Model Color↑ Count↑ Color/Pos↑ Pos/Count↑ Pos/Size↑ Multi-Count↑ Overall↑
FLUX.1-dev 0.350 0.625 0.275 0.200 0.375 0.225 0.314
BAGEL 0.325 0.600 0.325 0.250 0.475 0.375 0.371
X-Omni (base) 0.225 0.500 0.325 0.150 0.475 0.275 0.282
GvU 0.300 0.400 0.575 0.525 0.675 0.400 0.404

Ablation Study: Synchronous Improvement in Understanding (MMT-Bench Sub-tasks)

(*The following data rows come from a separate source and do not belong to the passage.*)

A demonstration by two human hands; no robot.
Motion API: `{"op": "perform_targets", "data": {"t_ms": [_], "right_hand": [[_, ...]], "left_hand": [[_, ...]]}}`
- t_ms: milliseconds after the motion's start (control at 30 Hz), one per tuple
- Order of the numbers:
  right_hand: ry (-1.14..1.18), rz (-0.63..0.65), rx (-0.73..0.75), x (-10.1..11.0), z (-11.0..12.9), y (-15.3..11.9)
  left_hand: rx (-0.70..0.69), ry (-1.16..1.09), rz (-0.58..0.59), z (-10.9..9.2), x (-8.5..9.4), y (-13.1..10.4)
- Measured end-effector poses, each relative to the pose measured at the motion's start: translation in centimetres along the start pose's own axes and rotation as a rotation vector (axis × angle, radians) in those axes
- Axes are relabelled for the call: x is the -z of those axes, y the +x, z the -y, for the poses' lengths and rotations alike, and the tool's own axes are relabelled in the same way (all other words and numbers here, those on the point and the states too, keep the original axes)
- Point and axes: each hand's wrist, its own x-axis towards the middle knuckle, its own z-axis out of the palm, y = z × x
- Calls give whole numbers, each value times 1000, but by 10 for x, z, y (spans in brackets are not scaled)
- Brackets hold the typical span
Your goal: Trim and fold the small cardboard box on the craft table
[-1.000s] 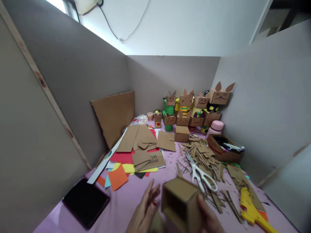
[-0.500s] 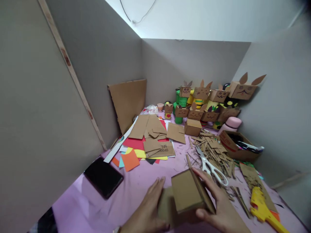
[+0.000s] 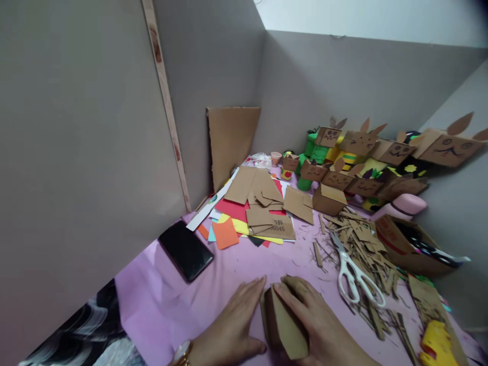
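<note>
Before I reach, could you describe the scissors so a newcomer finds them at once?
On the pink cloth, beyond and right of the right hand, lies a heap of cardboard strips. The scissors rest along its left edge, set apart from the brown strips by their white looped handles.

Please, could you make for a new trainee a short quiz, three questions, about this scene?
1. True or false: the right hand touches the cardboard box.
2. In the picture, which thing lies left of the orange paper? A) pink bottle B) black phone C) yellow glue gun
3. Fill the gap: the scissors have ____ handles.

Key: 1. True. 2. B. 3. White.
</note>
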Motion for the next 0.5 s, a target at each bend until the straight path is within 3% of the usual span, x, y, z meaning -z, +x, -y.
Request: {"op": "perform_targets", "data": {"t_ms": [100,233,433,500], "right_hand": [[-23,10,26,-5,-1,-1],[-26,12,48,-2,2,0],[75,89,29,8,6,-1],[220,-2,5,9,0,-7]], "left_hand": [[-70,-8,0,4,-4,3],[-61,-19,5,2,-12,7],[-174,-168,-163,-11,-20,10],[-182,-177,-194,-11,-20,10]]}}
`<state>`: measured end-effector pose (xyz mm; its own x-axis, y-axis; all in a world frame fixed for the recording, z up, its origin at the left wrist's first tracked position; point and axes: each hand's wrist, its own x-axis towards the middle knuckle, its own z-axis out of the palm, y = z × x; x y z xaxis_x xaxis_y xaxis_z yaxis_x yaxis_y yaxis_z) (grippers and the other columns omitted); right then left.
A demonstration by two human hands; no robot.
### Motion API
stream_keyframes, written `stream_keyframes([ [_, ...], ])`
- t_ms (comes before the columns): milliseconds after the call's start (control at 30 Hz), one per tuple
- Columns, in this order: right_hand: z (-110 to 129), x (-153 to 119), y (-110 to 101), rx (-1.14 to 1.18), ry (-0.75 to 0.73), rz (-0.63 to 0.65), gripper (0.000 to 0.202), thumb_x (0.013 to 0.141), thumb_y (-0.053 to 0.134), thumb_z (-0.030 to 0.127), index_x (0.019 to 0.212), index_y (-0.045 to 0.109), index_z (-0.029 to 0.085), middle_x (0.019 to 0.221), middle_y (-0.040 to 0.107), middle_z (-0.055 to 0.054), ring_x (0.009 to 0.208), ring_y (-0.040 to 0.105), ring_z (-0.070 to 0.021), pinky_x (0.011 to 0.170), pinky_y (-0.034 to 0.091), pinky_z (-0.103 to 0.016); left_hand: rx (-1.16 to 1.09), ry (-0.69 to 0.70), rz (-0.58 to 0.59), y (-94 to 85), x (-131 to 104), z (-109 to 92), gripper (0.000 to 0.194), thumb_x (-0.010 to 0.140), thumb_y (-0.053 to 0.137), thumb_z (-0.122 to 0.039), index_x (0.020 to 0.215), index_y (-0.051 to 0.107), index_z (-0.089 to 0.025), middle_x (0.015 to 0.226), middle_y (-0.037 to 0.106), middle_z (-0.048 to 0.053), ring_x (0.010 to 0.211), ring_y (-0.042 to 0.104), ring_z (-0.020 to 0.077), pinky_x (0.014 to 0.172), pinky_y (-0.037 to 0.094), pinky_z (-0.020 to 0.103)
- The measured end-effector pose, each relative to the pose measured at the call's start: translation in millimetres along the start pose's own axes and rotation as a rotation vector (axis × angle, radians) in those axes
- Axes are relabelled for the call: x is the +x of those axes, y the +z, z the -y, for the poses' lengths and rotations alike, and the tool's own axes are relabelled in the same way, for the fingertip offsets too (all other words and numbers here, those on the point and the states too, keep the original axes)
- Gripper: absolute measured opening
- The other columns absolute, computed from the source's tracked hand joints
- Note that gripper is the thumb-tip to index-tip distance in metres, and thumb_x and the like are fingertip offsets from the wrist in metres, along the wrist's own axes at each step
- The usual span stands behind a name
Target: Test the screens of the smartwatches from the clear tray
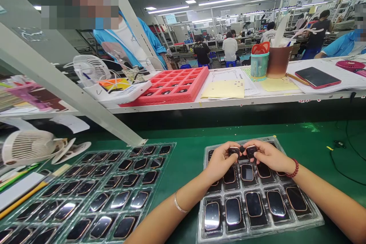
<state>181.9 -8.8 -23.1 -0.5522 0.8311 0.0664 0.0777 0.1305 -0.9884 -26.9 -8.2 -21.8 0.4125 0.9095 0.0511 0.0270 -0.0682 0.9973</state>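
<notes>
My left hand [223, 160] pinches a dark watch case [234, 151] between thumb and fingers, above the far row of a clear plastic tray [201, 217]. Close beside it, my right hand [267, 154] grips a second dark watch case [251, 151]. A small black piece [242, 149] shows between the two; I cannot tell whether it joins them. Below my hands, the tray's pockets hold rows of smartwatch faces with gold-coloured rims, such as a watch face [254, 204] in the near row. My forearms partly cover the tray's far pockets.
At left, more clear trays [151, 188] hold several watch faces. A white fan [28, 146] and pens lie further left. A slanted metal post [85, 99] rises to a shelf [223, 101] bearing a red foam tray [197, 84], cups and a phone [317, 77]. A cable [343, 167] runs at right.
</notes>
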Motion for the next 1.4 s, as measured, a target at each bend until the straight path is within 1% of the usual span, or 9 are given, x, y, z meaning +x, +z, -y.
stream_keyframes([
  [133,0.5,-1.2,1.6,0.034,-0.043,0.052,0.040,0.078,0.046,0.007,0.114,0.057,0.021,0.112,0.057,-0.006,0.101,0.057,-0.0203,0.081,0.053,-0.034,-0.017,0.008,-0.025,-0.8,-0.2,-0.4,0.032,0.073,0.059,-0.018,0.104,0.054,-0.015,0.090,0.062,0.006,0.083,0.057,0.0168,0.074,0.046,0.028],
  [233,0.3,-1.1,0.9,0.012,-0.011,0.038,0.039,0.080,0.044,0.009,0.115,0.056,0.021,0.108,0.059,-0.006,0.086,0.062,-0.0176,0.073,0.054,-0.033,-0.034,-0.006,-0.006,-0.2,-0.5,-1.3,0.029,0.075,0.057,-0.020,0.103,0.055,-0.014,0.087,0.062,0.006,0.078,0.056,0.0155,0.071,0.046,0.028],
  [433,-1.0,-0.7,0.6,0.001,-0.018,0.024,0.039,0.079,0.046,0.008,0.114,0.056,0.021,0.110,0.058,-0.006,0.085,0.063,-0.0175,0.073,0.054,-0.033,-0.056,-0.009,0.005,1.1,-1.0,-1.5,0.032,0.073,0.058,-0.018,0.105,0.054,-0.015,0.086,0.061,0.005,0.076,0.056,0.0147,0.071,0.046,0.027],
  [567,-1.2,-0.7,0.6,0.013,-0.033,0.038,0.039,0.079,0.046,0.008,0.113,0.058,0.022,0.112,0.059,-0.006,0.093,0.061,-0.0191,0.076,0.054,-0.033,-0.034,-0.021,-0.019,1.5,-1.3,-1.9,0.039,0.070,0.059,-0.013,0.108,0.053,-0.016,0.092,0.062,0.006,0.087,0.058,0.0173,0.076,0.046,0.028],
  [667,-1.6,-0.8,0.2,-0.019,0.008,0.025,0.039,0.080,0.045,0.008,0.115,0.056,0.023,0.110,0.060,-0.006,0.081,0.064,-0.0171,0.069,0.054,-0.032,-0.041,-0.026,0.003,2.0,-1.2,-2.6,0.036,0.072,0.058,-0.017,0.108,0.053,-0.015,0.092,0.061,0.006,0.082,0.057,0.0165,0.072,0.048,0.028],
  [833,-1.6,-0.8,0.9,-0.004,-0.056,0.021,0.042,0.077,0.049,0.007,0.115,0.056,0.022,0.117,0.056,-0.007,0.108,0.055,-0.0224,0.085,0.052,-0.036,-0.046,-0.033,-0.003,3.0,-2.1,-2.6,0.043,0.070,0.058,-0.013,0.113,0.051,-0.015,0.093,0.061,0.006,0.086,0.058,0.0172,0.074,0.047,0.029],
  [1033,0.1,-1.0,0.6,-0.037,0.009,0.011,0.039,0.081,0.044,0.010,0.116,0.055,0.021,0.111,0.059,-0.007,0.081,0.063,-0.0166,0.068,0.055,-0.031,-0.009,-0.030,-0.003,1.7,-2.3,-2.1,0.040,0.071,0.060,-0.016,0.110,0.052,-0.015,0.094,0.062,0.007,0.085,0.058,0.0174,0.075,0.047,0.029],
  [1200,1.2,-1.6,2.6,-0.007,-0.065,0.069,0.042,0.075,0.050,0.006,0.113,0.058,0.022,0.120,0.055,-0.006,0.108,0.055,-0.0218,0.089,0.051,-0.037,-0.045,-0.023,-0.003,1.4,-0.9,-1.9,0.030,0.073,0.058,-0.016,0.103,0.055,-0.015,0.088,0.061,0.005,0.076,0.057,0.0147,0.069,0.047,0.027],
  [1400,-2.2,0.9,-2.1,-0.018,0.036,-0.001,0.038,0.080,0.046,0.011,0.117,0.054,0.019,0.110,0.060,-0.008,0.077,0.064,-0.0165,0.063,0.054,-0.028,-0.103,-0.031,0.005,2.2,0.0,2.1,0.051,0.063,0.050,-0.002,0.111,0.051,-0.017,0.098,0.063,0.006,0.091,0.058,0.0166,0.080,0.047,0.029],
])
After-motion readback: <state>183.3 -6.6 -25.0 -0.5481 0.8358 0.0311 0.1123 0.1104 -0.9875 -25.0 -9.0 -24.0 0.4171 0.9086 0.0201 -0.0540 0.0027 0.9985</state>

Model Overall Recognition↑ Hallucination↑ Hallu. Detection↑ Reasoning↑ Knowledge↑
Base 49.76 51.21 45.57 66.25 70.0 38.46
GvU 49.92 52.58 50.63 68.75 75.0 42.31

Ablation Study: Weak Base vs. Normal Base

Base Model GenEval Gain Gap Size
Normal Base 0.68→0.81 (+19.1%) Smaller
Weak Base 0.21→0.50 (+138.1%) Larger

Key Findings

  • Gain: Achieved a 43.3% improvement on GenEval++ (0.282 \(\rightarrow\) 0.404), with the most significant gains in mixed categories (pos/count, pos/size).
  • Intrinsic rewards grow stably and continuously during RL training, showing a cumulative rather than abrupt effect.
  • Synergy: Enhanced generation conversely promotes fine-grained understanding: visual hallucination detection +5.06, common sense reasoning +5.0.
  • Weak base models with larger understanding-generation gaps benefit more (+138.1% vs +19.1%), validating the "understanding-guiding-generation" mechanism.
  • Rewards drop significantly when counting/color/spatial words are removed from prompts, verifying the sensitivity of intrinsic rewards to fine-grained semantics.

Highlights & Insights

  • Self-Teaching Paradigm: The UMM understanding branch acts as the "teacher" and the generation branch as the "student," eliminating the need for external reward models.
  • Token-level Reward: Much finer granularity than image-level rewards, capable of distinguishing subtle semantics like color, quantity, and position.
  • Co-enhancement: First empirical evidence showing that enhancing generation in UMMs can backward-improve fine-grained understanding.
  • General Framework: Applicable to any UMM with an AR+Diffusion hybrid architecture.

Limitations & Future Work

  • The magnitude of improvement in understanding is still relatively small (MMT-Bench total score only +0.16); co-enhancement requires further exploration.
  • Validated only on the X-Omni architecture; more generalization experiments on other UMM architectures are needed.
  • Training requires multiple samples per prompt (G-group sampling in GRPO), resulting in high computational costs.

Rating

  • Novelty: ⭐⭐⭐⭐⭐ First to propose token-level intrinsic reward + self-supervised RL to bridge the UMM understanding-generation gap.
  • Experimental Thoroughness: ⭐⭐⭐⭐ GenEval/GenEval++/DPG-Bench + understanding benchmarks + weak base ablation.
  • Writing Quality: ⭐⭐⭐⭐ Clear derivation of formulas and well-motivated.
  • Value: ⭐⭐⭐⭐ Open-source RL framework + no additional data labeling required.